Problem A: Object Clustering

The problem is the same as to find the N-K smallest edge in the MST. As there are 10000 points, it is impossible even to calculate the length of all edges(10000 × 10000). But we shall see there are many edges that are impossible to be in the MST: if d_ij = d_ik + d_kj, then (i,j) won't be in the tree. Then the number of edges is at most 500*2*10000, but in fact the number is much smaller. Use a simple DP or a good enum can rule out these redundant calculation. Then we use a Kruskal algorithm to construct the tree and can just get the answer when we go to the (N-K)th edge in the MST.

Problem B: Matrix Multiplication

The author gives an approximate algorithm rather than a precise one. Randomize a n ×1 matrix X, test if the equation A × B × X = C × X holds true. If it is not true we can safely say "NO" to this problem. If it is true, the possibility that  A × B ≠ X is extremely little.

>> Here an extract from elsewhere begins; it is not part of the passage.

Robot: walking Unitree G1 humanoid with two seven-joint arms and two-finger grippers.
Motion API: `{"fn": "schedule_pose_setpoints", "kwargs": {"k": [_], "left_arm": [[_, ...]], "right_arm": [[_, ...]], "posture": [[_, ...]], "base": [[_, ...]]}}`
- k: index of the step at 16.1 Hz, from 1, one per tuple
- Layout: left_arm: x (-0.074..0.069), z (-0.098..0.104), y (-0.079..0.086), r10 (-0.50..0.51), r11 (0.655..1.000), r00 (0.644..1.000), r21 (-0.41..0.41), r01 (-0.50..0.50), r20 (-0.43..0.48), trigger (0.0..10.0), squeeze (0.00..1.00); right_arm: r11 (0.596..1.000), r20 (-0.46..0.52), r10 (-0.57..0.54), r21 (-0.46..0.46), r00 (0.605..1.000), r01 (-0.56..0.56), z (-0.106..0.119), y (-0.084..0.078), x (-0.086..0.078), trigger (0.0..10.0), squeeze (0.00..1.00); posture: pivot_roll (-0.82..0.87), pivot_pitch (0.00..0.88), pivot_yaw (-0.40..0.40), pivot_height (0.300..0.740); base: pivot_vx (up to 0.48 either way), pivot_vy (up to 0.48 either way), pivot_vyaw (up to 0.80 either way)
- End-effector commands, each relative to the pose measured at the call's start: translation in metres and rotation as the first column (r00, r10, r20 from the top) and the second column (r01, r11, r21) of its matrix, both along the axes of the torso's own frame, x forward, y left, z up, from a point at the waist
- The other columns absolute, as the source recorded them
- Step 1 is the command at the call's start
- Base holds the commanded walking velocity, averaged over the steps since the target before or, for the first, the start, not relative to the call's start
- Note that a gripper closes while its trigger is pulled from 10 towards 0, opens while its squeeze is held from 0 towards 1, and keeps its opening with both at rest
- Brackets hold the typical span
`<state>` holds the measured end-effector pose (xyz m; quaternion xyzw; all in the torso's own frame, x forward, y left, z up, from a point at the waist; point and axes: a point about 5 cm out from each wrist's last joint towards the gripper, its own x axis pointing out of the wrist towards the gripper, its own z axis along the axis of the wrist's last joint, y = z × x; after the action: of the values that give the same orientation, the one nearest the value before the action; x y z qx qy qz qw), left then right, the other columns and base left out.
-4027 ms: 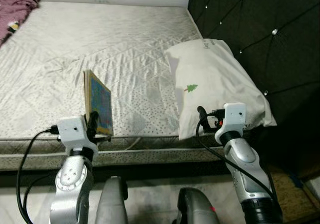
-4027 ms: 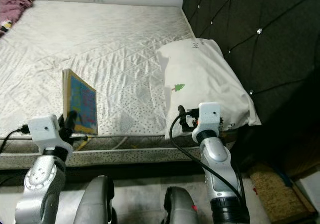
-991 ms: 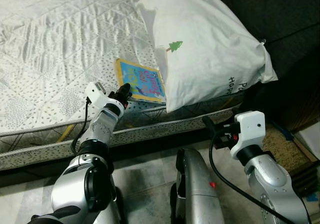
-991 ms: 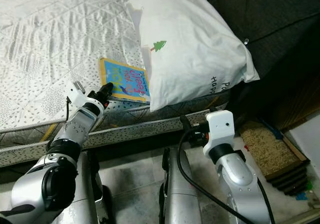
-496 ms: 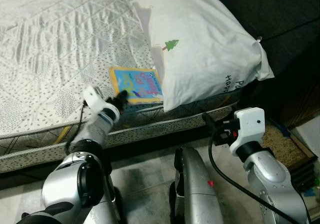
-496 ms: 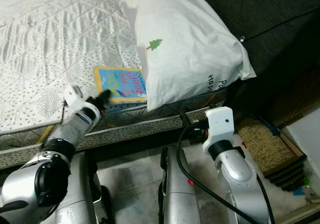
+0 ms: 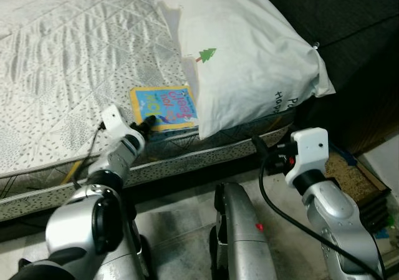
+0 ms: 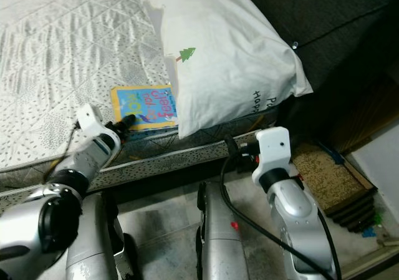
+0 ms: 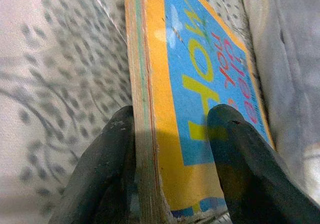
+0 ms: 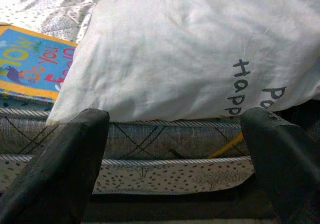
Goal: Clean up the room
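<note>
Book (image 7: 163, 108) with a blue and yellow cover lies flat on the bed (image 7: 75, 55), close to the near edge of the mattress, with one side just beside or a little under the white pillow (image 7: 243, 62). The left tool (image 7: 148, 123) reaches to the near corner of the book. In the left wrist view its two black fingers (image 9: 107, 169) stand on both sides of the book, one against the spine edge and one on the cover, so the tool is clamped on the book and not released. The book rests on the mattress while it is held.

The right tool (image 8: 234, 150) hangs low in front of the bed frame, below the pillow, and grasps nothing; in the right wrist view its fingers (image 10: 75, 154) are spread wide apart, with the pillow and the mattress edge between them in the distance.

I judge the step in hand to be the placing of the book on the bed as part of tidying the room. The next move probably calls for the left fingers to let go and the arm to draw back along the mattress edge without dragging the book. If instead the book must go elsewhere, the grip on the corner looks thin and the book may tilt when lifted.
</note>
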<state>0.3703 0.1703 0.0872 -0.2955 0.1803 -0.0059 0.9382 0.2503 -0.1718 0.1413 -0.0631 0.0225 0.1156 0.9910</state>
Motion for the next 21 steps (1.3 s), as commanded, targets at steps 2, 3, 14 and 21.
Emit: {"fn": "schedule_pose_setpoints", "kwargs": {"k": [2, 3, 14, 21], "left_arm": [[0.002, 0.003, 0.006, 0.014, 0.997, 1.000, 0.071, -0.012, -0.019, 10.0, 1.00], [0.003, 0.006, 0.012, 0.027, 0.993, 0.999, 0.115, -0.025, -0.020, 10.0, 1.00], [-0.002, 0.002, 0.018, 0.098, 0.972, 0.995, 0.210, -0.103, 0.036, 10.0, 1.00], [-0.040, 0.018, 0.057, 0.238, 0.878, 0.939, 0.357, -0.318, 0.249, 10.0, 1.00]], "right_arm": [[1.000, 0.002, -0.011, -0.007, 1.000, 0.011, -0.001, -0.003, 0.001, 10.0, 0.00], [1.000, 0.002, -0.010, -0.008, 1.000, 0.010, -0.002, -0.003, 0.003, 10.0, 0.00], [0.998, 0.053, 0.026, 0.055, 0.998, -0.029, -0.003, 0.019, 0.028, 10.0, 0.00], [0.986, 0.086, 0.087, 0.133, 0.992, -0.098, -0.007, 0.053, 0.062, 10.0, 0.00]], "posture": [[-0.24, 0.142, -0.072, 0.523], [-0.24, 0.134, -0.071, 0.523], [-0.13, 0.060, -0.055, 0.523], [0.03, 0.000, -0.062, 0.523]], "base": [[0.000, 0.000, 0.00], [0.000, 0.000, 0.00], [0.000, 0.000, 0.00], [0.000, 0.000, 0.00]]}}
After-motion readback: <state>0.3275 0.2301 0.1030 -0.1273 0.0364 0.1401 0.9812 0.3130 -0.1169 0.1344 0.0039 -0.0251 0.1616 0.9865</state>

Problem C: Dragon Slayer Qualification Exam

You may notice two important things in this problem:

• Black/white rooks are independent from each other
• You can do 2^m brute search for red cells because m is small.

Problem D: Jessica's Reading Problem

For every page in the book, evaluate the shortest section starting from the page that covers all the ideas. A good data structure such as heap will reduce the time complexity thus meet the time limit.

Problem E: Apple Tree

If we label the forks with their DFS-visit-time, then a sub-tree is a consecutive interval of labels. Then we can use segment-tree to handle this problem.

Problem F: Roll Box I

There're three states for the box on every cell, standing up, lying down towards right and lying down towards bottom. Therefore at most 500*500*3 states exists for the box so flood-fill  works.

Problem G: Roll Box II

Use any method to calculate a part of the plane, like [-10,10] × [-10,10]. You'll find some pattern hidden in it.

Problem H: Lucas-Lehmer Test

The solution idea is quite straightforward: evaluate the sequence {s_i} modulo M_p. In order to exploit the property of M_p being one less than a power of two, it is better to use binary in arbitrary precision arithmetic, which will simplify the process of taking modulo and conversion to hexadecimal.